Os belíssimos cenários, muitos deles criados e pintados a mão, conferem a trama verossimilhança, dialogando com os personagens e suas camadas e, claro, com a própria história. Essa nova razão de aspecto, Cinemascope brevemente explicado na introdução, surgida três anos antes, maximiza a experiência de modo a sobressaltar os cenários proporcionando mais campo de visão de modo a ampliar eficientemente os contornos da história. As pinturas a mão que compõem o fundo dos cenários, por exemplo, permitem uma profundidade de campo capaz de permitir bonitos zoons de modo a não perder em momento algum o foco – tanto do espectador quando da própria lente da câmera também – desses elementos mais profundos que, por sua vez, ajudam a criar uma trama imersiva para a qual somos transportados sem muito esforço. Somam-se a isso os personagens muito bem desenvolvidos para que se crie o sentimento de empatia para com eles elevando ainda mais as qualidades da obra. Esse sentimento de empatia é inclusive desenvolvido para com o simpático robô Robby, que é muito mais do que um mero robô. Aqui ele faz parte definitiva da trama, contribuindo com seu desenvolvimento e progresso, não é um mero utensílio, ele tem valor narrativo. Seu design é um show a parte e merece menção, também. Não é à toa que se tornou uma das criaturas mais icônicas do gênero. 

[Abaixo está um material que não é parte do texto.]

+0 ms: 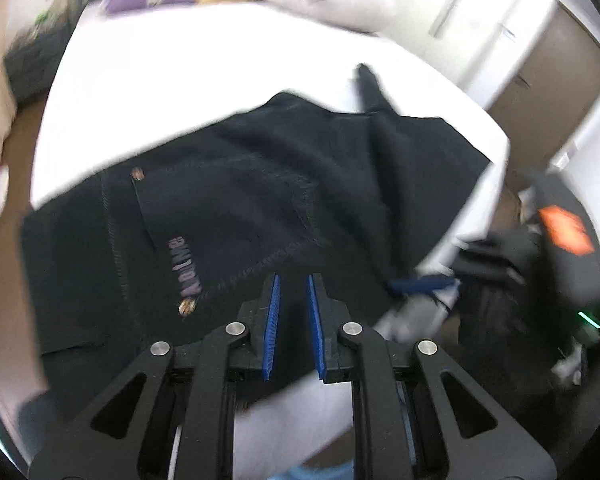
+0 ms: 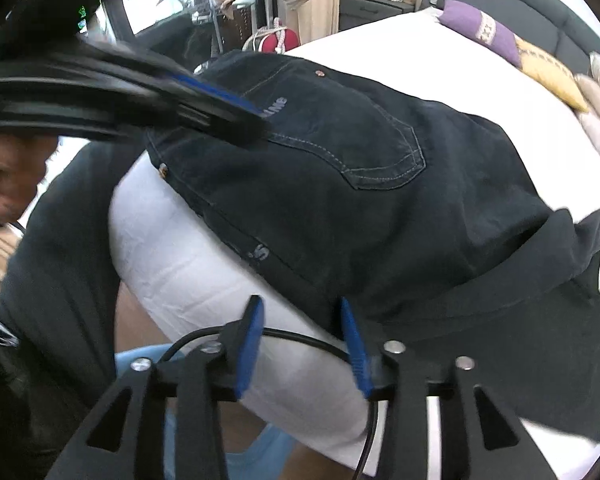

Planeta Proibido” continua impressionando ainda nos dias de hoje, com uma história cheia de camadas com personagens cativantes e lindas doses de filosofia e psicanálise extremamente bem desenvolvidas pelo roteiro, conferindo a este não só o posto de um dos melhores (ouso até dizer O melhor) sci-fi da década de cinquenta, como um dos melhores da história. Foi um divisor de águas no que tange o orçamento mais inflado que proporcionou a criação de cenários mais complexos, mas principalmente pela substância da trama, que nos leva cada vez mais a camadas mais profundas a serem exploradas.